The next day, the defendant appeared in court without counsel present, and he requested an appeal of the TRO based upon the grounds that he was unable to retrieve his personal belongings from the residence. In response to the defendant’s request, the trial court ordered that the hearing be scheduled for the following day: March 17, 2017. Keep in mind that the defendant had only been served with the TRO on the previous day. Likely in light of the aforementioned facts, the defendant then told the court that he needed more time to hire an attorney.   The plaintiff first requested an adjournment “because of a medical issue” and the court granted that request, moving the hearing to March 31 and then rescheduling it again to April 7, 2016 because of the court’s schedule.  Defendant’s counsel then requested an adjournment again “because of a prior court commitment” and the judge granted that request as well, scheduling the hearing for April 14, 2016. Just two days prior to the trial date, on April 12, 2016, defendant’s attorney requested yet another adjournment because of other municipal court matters he had scheduled on this date.  In my experience, Superior Court judges are not always willing to adjourn matters on their own calendars for municipal court matters.  More importantly, this case had had a number of adjournments already, and the trial judge was mindful of the statutory requirement to hold a hearing within ten days of the filing of the domestic violence complaint.

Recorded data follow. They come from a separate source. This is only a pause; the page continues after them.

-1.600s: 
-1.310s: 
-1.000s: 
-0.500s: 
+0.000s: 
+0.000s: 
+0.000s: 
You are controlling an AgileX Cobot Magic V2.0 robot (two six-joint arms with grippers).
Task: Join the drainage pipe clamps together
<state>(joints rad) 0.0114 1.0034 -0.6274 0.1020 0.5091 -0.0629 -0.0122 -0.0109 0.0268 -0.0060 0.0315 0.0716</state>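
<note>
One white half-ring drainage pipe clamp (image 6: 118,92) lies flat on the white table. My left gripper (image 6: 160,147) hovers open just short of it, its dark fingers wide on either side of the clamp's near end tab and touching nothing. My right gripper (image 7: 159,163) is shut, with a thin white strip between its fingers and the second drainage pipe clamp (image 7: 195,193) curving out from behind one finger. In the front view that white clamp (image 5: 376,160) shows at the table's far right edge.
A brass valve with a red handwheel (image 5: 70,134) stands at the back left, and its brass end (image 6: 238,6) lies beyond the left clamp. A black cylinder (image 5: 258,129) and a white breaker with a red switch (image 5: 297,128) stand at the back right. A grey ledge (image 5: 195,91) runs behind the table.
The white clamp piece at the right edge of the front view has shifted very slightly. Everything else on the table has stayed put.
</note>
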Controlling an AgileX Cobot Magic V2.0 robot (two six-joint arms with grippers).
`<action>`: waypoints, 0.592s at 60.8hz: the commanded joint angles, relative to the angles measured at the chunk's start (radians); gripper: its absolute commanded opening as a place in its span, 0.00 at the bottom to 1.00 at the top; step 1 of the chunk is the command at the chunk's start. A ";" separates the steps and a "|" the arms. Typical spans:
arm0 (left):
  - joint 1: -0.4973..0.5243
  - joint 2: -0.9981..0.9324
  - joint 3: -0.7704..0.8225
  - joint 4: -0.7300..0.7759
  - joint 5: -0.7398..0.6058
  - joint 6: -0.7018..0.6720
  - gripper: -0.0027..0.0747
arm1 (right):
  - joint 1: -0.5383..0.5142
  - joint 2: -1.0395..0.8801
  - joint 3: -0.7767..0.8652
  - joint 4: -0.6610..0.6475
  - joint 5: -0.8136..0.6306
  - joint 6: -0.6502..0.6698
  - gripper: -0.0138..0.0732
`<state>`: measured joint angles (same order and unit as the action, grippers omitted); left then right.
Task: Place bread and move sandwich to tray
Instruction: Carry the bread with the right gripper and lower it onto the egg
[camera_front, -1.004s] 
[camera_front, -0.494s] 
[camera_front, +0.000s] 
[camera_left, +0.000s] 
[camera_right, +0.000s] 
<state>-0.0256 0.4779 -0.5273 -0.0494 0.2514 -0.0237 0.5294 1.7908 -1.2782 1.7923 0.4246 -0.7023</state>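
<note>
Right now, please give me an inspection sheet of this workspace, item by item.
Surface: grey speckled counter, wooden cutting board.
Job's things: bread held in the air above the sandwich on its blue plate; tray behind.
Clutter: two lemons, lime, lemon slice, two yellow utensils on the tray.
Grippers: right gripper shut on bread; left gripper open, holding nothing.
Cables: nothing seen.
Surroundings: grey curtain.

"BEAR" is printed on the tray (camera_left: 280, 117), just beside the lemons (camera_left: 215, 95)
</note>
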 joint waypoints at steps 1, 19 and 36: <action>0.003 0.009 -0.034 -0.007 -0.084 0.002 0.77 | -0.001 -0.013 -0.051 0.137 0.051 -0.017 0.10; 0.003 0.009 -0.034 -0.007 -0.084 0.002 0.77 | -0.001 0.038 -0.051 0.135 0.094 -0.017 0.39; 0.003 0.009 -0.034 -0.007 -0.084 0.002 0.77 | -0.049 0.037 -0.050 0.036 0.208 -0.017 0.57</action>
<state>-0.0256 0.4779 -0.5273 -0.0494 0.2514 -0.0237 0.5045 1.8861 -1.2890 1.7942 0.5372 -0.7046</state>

The trial court judge denied counsel’s request for an adjournment but offered the consideration of a “ready hold” so that the matter would be heard at a specific time that day.  The defendant’s attorney appeared in municipal court the morning of the hearing but had to advise the trial court that the municipal matter was running late.   The trial judge advised the defendant that the case was going to proceed that day even if his attorney did not arrive.  Defendant was permitted the opportunity to call his attorney but could only reach the attorney’s office staff.   Defendant’s counsel never appeared.  He faxed a letter to the judge’s chambers advising that he was tied up in municipal court, and requested another adjournment of the final hearing.  He sent a second letter asking that the matter be held until he arrived shortly.   The court, however, conducted the hearing without Defendant’s attorney, and entered a final restraining order against the defendant.  The trial judge stated in his amplified decision that he did not receive the two letters from counsel until after the hearing was already completed.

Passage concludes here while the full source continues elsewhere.